EXERCISE INSTRUCTIONS: Write out all of the entries exactly, please.

☆ ☆ ☆

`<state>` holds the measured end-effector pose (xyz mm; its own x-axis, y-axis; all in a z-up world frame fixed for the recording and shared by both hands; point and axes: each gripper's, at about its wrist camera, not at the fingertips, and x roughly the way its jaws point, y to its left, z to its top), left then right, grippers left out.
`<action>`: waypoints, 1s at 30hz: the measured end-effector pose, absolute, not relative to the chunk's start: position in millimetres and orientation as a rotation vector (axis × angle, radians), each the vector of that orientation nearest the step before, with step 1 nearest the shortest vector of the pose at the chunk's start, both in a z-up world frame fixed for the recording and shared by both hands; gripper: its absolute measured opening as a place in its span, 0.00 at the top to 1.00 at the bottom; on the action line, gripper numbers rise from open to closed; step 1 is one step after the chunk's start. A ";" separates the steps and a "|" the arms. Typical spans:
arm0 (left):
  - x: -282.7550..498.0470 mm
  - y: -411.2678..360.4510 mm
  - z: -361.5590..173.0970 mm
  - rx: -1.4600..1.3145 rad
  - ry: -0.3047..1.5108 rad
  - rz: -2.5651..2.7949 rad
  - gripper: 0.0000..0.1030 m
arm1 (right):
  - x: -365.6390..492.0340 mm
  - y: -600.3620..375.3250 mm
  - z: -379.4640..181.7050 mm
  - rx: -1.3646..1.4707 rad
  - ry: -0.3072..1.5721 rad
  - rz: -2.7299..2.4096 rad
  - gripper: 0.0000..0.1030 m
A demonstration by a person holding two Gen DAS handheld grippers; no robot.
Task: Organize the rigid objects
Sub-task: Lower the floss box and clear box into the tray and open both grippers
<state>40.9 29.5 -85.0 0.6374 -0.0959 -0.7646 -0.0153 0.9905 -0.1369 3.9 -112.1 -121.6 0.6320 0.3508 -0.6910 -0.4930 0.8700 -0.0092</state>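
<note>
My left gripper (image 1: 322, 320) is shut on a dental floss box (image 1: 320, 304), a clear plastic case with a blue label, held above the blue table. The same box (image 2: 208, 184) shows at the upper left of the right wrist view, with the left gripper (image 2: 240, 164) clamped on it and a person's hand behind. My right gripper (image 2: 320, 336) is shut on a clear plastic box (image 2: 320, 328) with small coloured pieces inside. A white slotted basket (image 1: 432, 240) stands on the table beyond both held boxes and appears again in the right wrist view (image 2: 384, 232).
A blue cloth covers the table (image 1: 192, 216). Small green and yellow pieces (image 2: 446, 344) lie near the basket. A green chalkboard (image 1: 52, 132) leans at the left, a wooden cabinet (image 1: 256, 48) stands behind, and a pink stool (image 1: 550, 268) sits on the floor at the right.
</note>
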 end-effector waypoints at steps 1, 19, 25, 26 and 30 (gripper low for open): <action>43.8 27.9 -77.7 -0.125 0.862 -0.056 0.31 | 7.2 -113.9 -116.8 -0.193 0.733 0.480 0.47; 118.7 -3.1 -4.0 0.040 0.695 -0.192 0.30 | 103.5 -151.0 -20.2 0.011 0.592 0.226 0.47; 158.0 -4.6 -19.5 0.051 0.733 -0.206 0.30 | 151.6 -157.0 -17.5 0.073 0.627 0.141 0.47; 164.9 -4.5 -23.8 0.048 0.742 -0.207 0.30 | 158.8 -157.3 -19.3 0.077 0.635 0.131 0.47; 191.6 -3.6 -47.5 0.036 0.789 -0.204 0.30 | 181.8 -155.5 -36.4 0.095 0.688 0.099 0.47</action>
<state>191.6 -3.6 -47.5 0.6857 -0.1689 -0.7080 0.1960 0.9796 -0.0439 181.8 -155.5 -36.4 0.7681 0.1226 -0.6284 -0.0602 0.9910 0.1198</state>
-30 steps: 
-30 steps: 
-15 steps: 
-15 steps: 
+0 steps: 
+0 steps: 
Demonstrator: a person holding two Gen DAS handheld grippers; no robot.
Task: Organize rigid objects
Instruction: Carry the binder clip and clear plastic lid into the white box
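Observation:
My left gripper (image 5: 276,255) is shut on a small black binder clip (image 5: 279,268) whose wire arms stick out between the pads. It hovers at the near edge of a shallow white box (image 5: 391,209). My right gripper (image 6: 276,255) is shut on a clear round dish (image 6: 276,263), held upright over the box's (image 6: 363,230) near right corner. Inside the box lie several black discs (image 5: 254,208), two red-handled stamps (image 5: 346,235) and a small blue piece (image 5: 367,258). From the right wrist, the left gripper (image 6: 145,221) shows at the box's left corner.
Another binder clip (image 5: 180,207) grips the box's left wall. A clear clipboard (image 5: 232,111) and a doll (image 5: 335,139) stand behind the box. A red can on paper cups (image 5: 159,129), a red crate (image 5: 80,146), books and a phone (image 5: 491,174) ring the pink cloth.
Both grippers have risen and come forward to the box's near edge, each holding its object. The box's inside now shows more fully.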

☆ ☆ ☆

RESULT BELOW:
`<state>` holds the measured end-effector pose (xyz mm; its own x-axis, y-axis; all in a z-up world frame fixed for the recording and shared by both hands; point and axes: each gripper's, at about its wrist camera, not at the fingertips, and x roughly the way its jaws point, y to its left, z to its top), left then right, grippers left out.
`<action>`: waypoints, 1s at 30hz: the measured end-effector pose, absolute, not relative to the chunk's start: position in millimetres and orientation as a rotation vector (axis × angle, radians), each the vector of that orientation nearest the step before, with step 1 nearest the shortest vector of the pose at the chunk's start, both in a z-up world frame fixed for the recording and shared by both hands; gripper: its absolute measured opening as a place in its span, 0.00 at the top to 1.00 at the bottom; on the action line, gripper numbers rise from open to closed; step 1 is one step after the chunk's start. A ";" separates the steps and a "|" the arms. Typical spans:
arm0 (left):
  - x: -282.7550..498.0470 mm
  - y: -411.2678..360.4510 mm
  - z: -361.5590..173.0970 mm
  - rx: -1.4600..1.3145 rad
  - ry: -0.3047..1.5108 rad
  - rz: -2.5651..2.7949 rad
  - gripper: 0.0000..0.1030 m
arm1 (right):
  - x: -365.6390..492.0340 mm
  - y: -600.3620..375.3250 mm
  - z: -379.4640..181.7050 mm
  - rx: -1.3646..1.4707 rad
  - ry: -0.3072..1.5721 rad
  - rz: -2.7299..2.4096 rad
  - gripper: 0.0000..0.1030 m
A demonstration by a person holding two Gen DAS handheld grippers; no robot.
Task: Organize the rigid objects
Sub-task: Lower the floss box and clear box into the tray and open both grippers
<state>40.9 29.5 -85.0 0.6374 -0.0959 -0.7646 -0.0153 0.9905 -0.1369 3.9 -112.1 -121.6 0.6320 0.3508 -0.6910 -0.4930 0.8700 -0.0092</state>
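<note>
My left gripper (image 1: 322, 320) is shut on a dental floss box (image 1: 320, 304), a clear plastic case with a blue label, held above the blue table. The same box (image 2: 208, 184) shows at the upper left of the right wrist view, with the left gripper (image 2: 240, 164) clamped on it and a person's hand behind. My right gripper (image 2: 320, 336) is shut on a clear plastic box (image 2: 320, 328) with small coloured pieces inside. A white slotted basket (image 1: 432, 240) stands on the table beyond both held boxes and appears again in the right wrist view (image 2: 384, 232).
A blue cloth covers the table (image 1: 192, 216). Small green and yellow pieces (image 2: 446, 344) lie near the basket. A green chalkboard (image 1: 52, 132) leans at the left, a wooden cabinet (image 1: 256, 48) stands behind, and a pink stool (image 1: 550, 268) sits on the floor at the right.
</note>
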 end-effector waypoints at steps 1, 19, 25, 26 and 30 (gripper low for open): <action>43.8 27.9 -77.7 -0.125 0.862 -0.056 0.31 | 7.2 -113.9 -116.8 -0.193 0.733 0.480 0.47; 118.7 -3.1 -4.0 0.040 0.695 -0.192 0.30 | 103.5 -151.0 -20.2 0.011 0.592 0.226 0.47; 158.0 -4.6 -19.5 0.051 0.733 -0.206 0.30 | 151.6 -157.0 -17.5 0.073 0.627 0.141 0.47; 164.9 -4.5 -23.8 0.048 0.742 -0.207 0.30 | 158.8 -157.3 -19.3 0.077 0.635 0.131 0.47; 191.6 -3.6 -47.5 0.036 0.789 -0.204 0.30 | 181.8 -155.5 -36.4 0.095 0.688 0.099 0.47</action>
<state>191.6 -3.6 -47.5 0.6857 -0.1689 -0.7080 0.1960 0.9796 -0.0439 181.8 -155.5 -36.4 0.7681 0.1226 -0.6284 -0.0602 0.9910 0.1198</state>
-30 steps: 
-30 steps: 
-15 steps: 
-15 steps: 
+0 steps: 
+0 steps: 
Demonstrator: a person holding two Gen DAS handheld grippers; no robot.
Task: Organize rigid objects
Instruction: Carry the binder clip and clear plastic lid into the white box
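Observation:
My left gripper (image 5: 276,255) is shut on a small black binder clip (image 5: 279,268) whose wire arms stick out between the pads. It hovers at the near edge of a shallow white box (image 5: 391,209). My right gripper (image 6: 276,255) is shut on a clear round dish (image 6: 276,263), held upright over the box's (image 6: 363,230) near right corner. Inside the box lie several black discs (image 5: 254,208), two red-handled stamps (image 5: 346,235) and a small blue piece (image 5: 367,258). From the right wrist, the left gripper (image 6: 145,221) shows at the box's left corner.
Another binder clip (image 5: 180,207) grips the box's left wall. A clear clipboard (image 5: 232,111) and a doll (image 5: 335,139) stand behind the box. A red can on paper cups (image 5: 159,129), a red crate (image 5: 80,146), books and a phone (image 5: 491,174) ring the pink cloth.
Both grippers have risen and come forward to the box's near edge, each holding its object. The box's inside now shows more fully.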

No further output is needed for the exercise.